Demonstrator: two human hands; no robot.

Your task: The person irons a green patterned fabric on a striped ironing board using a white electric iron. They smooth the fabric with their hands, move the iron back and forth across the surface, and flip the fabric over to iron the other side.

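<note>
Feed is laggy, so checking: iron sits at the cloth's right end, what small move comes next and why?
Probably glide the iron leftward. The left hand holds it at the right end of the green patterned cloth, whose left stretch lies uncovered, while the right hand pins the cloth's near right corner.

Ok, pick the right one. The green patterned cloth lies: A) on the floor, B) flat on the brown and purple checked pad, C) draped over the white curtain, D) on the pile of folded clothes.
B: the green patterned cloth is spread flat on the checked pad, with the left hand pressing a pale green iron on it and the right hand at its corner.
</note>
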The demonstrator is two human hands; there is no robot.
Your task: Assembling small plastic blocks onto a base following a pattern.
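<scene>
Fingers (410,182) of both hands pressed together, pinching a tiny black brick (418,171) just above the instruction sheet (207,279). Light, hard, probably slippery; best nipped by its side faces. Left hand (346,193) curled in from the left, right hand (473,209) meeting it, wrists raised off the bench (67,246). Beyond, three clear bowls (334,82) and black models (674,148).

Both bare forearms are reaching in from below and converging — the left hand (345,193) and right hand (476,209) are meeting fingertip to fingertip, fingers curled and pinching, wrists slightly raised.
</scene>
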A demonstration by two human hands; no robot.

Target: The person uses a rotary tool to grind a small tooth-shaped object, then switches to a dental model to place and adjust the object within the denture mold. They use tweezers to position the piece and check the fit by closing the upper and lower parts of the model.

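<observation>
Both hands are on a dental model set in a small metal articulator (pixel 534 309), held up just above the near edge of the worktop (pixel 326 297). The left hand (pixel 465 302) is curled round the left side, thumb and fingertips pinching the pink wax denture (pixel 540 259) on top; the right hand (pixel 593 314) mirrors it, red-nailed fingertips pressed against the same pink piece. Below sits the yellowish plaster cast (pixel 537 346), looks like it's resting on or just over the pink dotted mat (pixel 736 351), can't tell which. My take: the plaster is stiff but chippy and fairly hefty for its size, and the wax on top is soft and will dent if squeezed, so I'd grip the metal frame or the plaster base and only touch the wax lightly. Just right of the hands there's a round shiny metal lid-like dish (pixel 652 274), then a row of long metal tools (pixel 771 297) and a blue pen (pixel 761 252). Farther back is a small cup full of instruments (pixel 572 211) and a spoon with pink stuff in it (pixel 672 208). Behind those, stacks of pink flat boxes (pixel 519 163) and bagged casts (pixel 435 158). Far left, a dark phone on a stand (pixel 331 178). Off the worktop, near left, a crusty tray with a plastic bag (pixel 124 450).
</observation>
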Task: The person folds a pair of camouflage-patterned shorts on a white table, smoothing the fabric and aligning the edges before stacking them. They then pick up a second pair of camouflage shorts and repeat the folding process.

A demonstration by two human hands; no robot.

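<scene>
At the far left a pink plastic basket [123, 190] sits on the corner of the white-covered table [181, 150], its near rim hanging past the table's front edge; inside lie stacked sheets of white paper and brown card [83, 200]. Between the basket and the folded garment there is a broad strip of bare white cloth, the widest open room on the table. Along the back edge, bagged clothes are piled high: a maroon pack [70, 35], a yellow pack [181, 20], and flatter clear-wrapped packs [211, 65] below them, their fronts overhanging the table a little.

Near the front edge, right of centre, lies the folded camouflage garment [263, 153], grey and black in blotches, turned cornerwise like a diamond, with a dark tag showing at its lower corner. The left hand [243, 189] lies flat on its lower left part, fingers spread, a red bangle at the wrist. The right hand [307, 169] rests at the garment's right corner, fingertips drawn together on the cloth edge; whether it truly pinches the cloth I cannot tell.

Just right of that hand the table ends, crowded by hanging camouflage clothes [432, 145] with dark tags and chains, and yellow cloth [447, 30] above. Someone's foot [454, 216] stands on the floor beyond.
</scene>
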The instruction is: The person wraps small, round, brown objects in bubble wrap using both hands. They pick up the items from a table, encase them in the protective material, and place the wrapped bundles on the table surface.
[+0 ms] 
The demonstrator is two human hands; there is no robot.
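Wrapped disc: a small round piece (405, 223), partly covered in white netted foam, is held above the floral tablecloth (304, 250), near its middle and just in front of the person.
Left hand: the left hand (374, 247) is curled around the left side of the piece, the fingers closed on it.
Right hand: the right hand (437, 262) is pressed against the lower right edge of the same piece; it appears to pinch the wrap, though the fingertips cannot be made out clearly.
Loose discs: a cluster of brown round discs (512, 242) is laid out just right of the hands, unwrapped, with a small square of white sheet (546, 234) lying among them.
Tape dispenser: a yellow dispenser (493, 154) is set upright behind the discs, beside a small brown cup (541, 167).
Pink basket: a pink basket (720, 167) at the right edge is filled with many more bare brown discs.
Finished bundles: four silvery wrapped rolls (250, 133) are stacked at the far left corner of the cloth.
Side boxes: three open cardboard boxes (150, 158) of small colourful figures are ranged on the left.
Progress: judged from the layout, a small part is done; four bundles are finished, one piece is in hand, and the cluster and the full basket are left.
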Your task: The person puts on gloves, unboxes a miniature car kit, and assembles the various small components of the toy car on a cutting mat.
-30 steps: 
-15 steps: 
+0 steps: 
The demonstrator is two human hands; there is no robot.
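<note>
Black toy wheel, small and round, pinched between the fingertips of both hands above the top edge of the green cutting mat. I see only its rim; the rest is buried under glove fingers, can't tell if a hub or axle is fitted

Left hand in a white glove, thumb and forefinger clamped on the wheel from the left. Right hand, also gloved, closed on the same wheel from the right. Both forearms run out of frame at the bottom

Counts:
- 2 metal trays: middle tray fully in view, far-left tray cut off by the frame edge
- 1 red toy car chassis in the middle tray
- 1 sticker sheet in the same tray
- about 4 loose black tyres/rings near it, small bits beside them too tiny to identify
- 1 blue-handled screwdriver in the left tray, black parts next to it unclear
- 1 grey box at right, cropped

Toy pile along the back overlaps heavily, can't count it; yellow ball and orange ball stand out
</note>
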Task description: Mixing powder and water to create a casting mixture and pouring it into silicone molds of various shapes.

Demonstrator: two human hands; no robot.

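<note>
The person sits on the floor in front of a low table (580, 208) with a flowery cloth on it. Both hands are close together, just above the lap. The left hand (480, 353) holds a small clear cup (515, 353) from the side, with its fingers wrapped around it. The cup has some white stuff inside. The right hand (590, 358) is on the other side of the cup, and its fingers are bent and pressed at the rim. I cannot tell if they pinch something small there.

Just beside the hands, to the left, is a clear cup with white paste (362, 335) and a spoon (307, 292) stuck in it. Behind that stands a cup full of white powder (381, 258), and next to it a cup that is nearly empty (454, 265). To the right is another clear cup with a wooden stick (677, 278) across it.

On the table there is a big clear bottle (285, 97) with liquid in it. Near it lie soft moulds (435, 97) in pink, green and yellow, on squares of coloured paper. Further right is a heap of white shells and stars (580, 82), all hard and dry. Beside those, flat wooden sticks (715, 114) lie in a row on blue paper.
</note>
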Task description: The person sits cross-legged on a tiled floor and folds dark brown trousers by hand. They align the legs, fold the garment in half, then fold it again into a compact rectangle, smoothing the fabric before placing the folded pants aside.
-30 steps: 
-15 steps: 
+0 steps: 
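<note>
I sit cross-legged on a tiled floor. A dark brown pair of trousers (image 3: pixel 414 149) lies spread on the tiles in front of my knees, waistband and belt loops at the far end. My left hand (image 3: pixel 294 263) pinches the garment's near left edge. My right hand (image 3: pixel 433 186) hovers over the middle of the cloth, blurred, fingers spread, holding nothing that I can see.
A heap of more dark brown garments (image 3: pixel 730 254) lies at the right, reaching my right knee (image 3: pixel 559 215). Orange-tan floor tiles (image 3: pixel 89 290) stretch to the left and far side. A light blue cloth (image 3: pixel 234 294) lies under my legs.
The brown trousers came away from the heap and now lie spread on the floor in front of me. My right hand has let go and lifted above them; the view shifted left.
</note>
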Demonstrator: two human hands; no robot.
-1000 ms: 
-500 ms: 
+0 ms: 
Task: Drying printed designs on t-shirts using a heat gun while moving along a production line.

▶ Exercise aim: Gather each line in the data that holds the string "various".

▶ Task answer:
Your task: The person puts on gloves, unboxes a miniature car kit, and assembles the various small components of the toy car on a cutting mat.
Task description: Mixing powder and water to create a casting mixture and pouring it into silicone molds of various shapes.

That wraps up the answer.